After completing her undergraduate degree in chemical engineering at the University of Minnesota, Alison Cozad joined the research group of Professor Nick Sahinidis as a doctoral student in the Department of Chemical Engineering at Carnegie Mellon University in the fall of 2009. The main goal of her project was to develop systematic optimization techniques for simulation-based optimization. To address this problem, Alison began studying a central problem in modeling, namely that of learning an algebraic model from data obtained from simulations or experiments. She developed a systematic methodology that uses a small number of simulations or experiments to learn models that are as accurate and as simple as possible. The simplicity of these models is a unique distinguishing feature of Alison’s work in contrast to prior work in machine learning and design of experiments.
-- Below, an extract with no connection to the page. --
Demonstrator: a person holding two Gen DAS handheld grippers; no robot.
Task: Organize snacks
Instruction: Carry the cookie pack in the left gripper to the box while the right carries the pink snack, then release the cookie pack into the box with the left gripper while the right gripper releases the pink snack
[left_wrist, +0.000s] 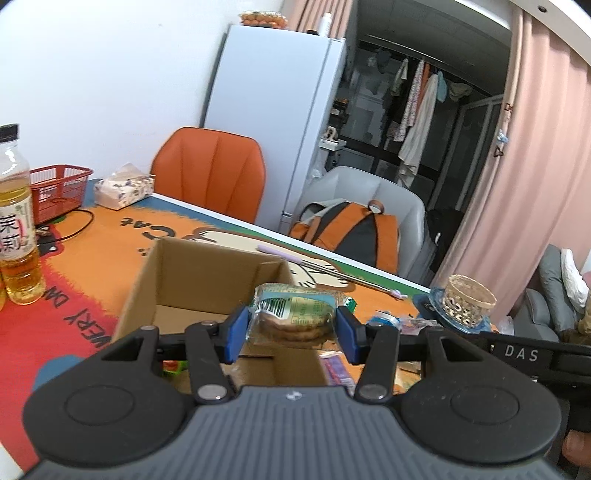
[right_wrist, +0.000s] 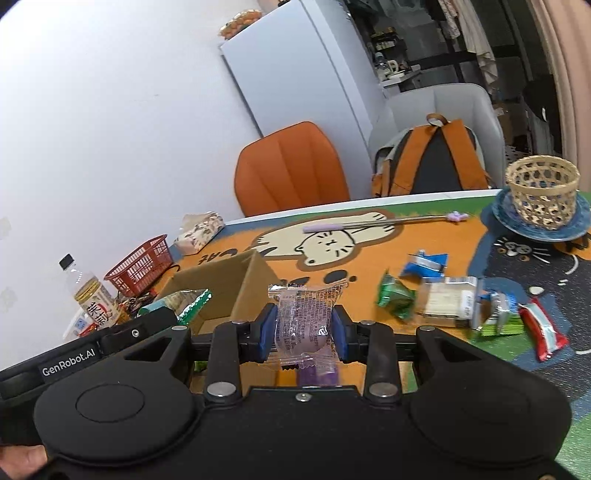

Alison’s methodology has been implemented in the Automated Learning of Algebraic Models for Optimization (ALAMO) software that has been crucial in the development of surrogate models for the Department of Energy National Energy Technology Laboratory’s (NETL) Carbon Capture Simulation Initiative (CCSI) project. Following completion of the basic ALAMO methodology, Alison proceeded to develop the first systematic methodology for simultaneous data- and science-driven discoveries. ALAMO relies on simulation (or experimentation) to collect data and build simple algebraic models that describe the data. However, in many cases, the quality of surrogate models can be improved by relying on partial theoretical understanding of the system at hand. To capitalize on science-based understanding of a system during surrogate model building, Alison proposed the use of constraint regression in combination with a practical approach to solve the underlying semi-infinite optimization problems. This development opens up the road for a vast array of applications. For instance, ensuring the non-negativity of a modeled geometric length or pressure drop, enforcing a sum-to-one constraint on modeled chemical compositions, and ensuring that derivative bounds obey thermodynamic principles are all practical applications of Alison’s constrained regression approach to model building.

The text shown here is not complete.